Moving Tales (or, Tales About Moving, vice Tales That Will Make You Cry)

It's just about time to move again. This is our eleventh move in ten years of marriage, so by now moving has a bit of a nostalgic, good-timey flavor to it. It's challenging and unpleasant emotionally and physically, but it also yields a lot of interesting memories and stories if you do it enough.

Years ago, we moved out of a basement apartment in Provo, Utah up to Shannon's parents house in Idaho for the summer. This was the basement apartment that filled with poop over Christmas break, a story I'll definitely have to relate at some point. It's a doozy. And a poopy.

We knew that at the end of the summer we'd be heading to Syria, so we stored most of our belongings in a cheap storage shed in Provo. With only a small pickup truck, the move took most of the day. I remember I finally got the last, heaping load in the truck and drove the several miles to the shed. When I arrived, the sunlight was almost gone and, worse, the facility had closed for the night. The gates were locked and the fences were high. I couldn't just take the stuff back to the apartment -- our lease was up, and we still had a truckload waiting back in the driveway to haul up to Idaho that night. I had to get that stuff in the storage shed. Like Apollo 13's ground crew, failure was not an option.

Luckily, our storage unit was only a few doors down from a high chain-link fence marking the boundary of the facility. I backed the truck up to the fence. And I just started chucking boxes over the fence. Then I climbed the fence, unlocked the shed, and loaded the stuff inside. I don't know if I've ever told Shannon about this. She generally frowns on having her stuff thrown over the fence.

A few boxes were marked "Fragile." I reasoned that lobbing these boxes over the fence, breaking the contents, and then later pleading ignorance to the contents' fragility was implausible even for a known cretin like me.

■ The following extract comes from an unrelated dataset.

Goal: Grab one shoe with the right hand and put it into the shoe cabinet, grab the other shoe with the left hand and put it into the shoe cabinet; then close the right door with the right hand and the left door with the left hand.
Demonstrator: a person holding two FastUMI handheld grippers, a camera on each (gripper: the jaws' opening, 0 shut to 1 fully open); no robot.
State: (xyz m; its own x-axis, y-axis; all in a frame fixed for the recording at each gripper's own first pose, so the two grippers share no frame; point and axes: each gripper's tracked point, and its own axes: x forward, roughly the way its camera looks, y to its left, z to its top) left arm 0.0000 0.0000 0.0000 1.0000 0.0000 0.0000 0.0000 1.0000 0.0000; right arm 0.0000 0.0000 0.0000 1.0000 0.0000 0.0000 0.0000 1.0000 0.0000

So I lugged one "Fragile" box at a time with my right arm and climbed the fence with my left arm and legs. At the top, I carefully balanced the box on the fence's pinnacle with one hand as I scrambled over, then climbed with the box one-handed down the other side. It was hard. But I didn't drop any of the boxes. This might partially explain my back problems. And it definitely reflects my mental problems.

During another move a couple years later, this one also involving the small pickup truck and storage shed, I was in a major rush to get the last of our stuff to the shed and get my mom to the airport in time for a flight. I had a big black office chair sitting upright in the truck's bed, but it caught too much wind when I hit 60 mph on Highway 89 between Provo and Springville. It rolled over the rest of the packed stuff, leapt from the truck bed, and I watched it smash and cartwheel across the road in my rearview. Good thing no one was behind me, or I might be typing this from Alcatraz.